**WHAT THE EXERCISE ASKS:**
No pictures go in the copy. Restate, word for word, each line from the one containing "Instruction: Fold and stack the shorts" through the last line below.

**INPUT DATA:**
§ §

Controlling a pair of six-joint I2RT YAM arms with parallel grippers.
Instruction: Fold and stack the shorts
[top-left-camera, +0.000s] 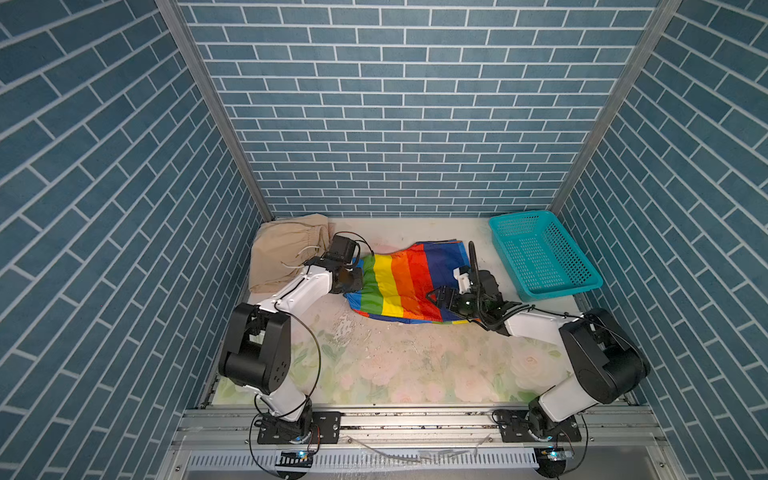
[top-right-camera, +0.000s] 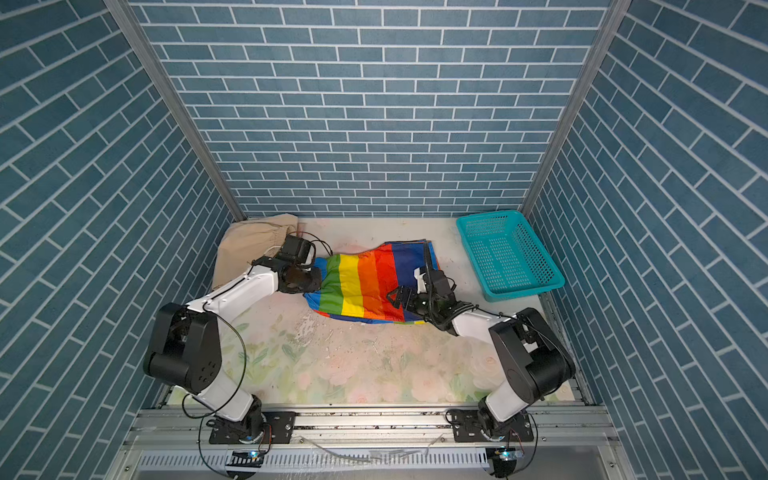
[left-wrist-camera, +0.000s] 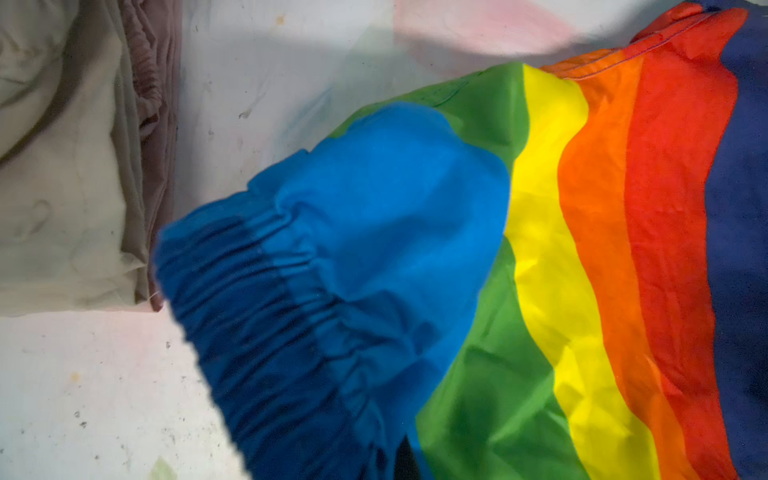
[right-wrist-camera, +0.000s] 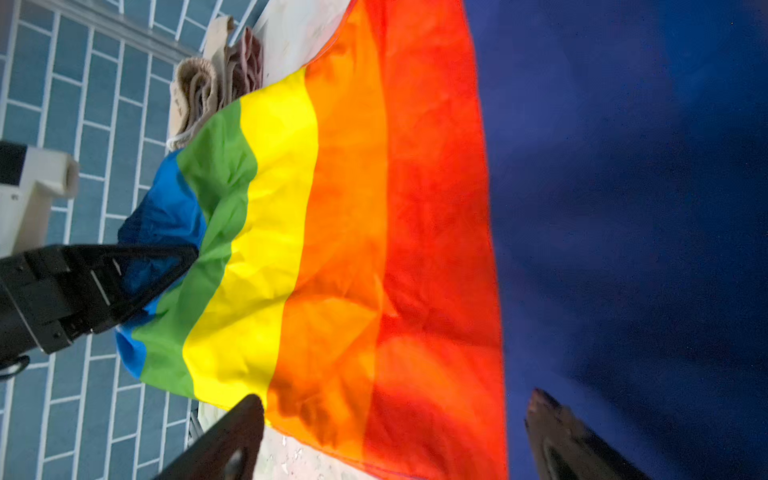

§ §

**SOLUTION TO THE EXERCISE:**
Instruction: Fold and stack the shorts
[top-left-camera, +0.000s] 
[top-right-camera, +0.000s] 
[left-wrist-camera, +0.000s] 
[right-wrist-camera, +0.000s] 

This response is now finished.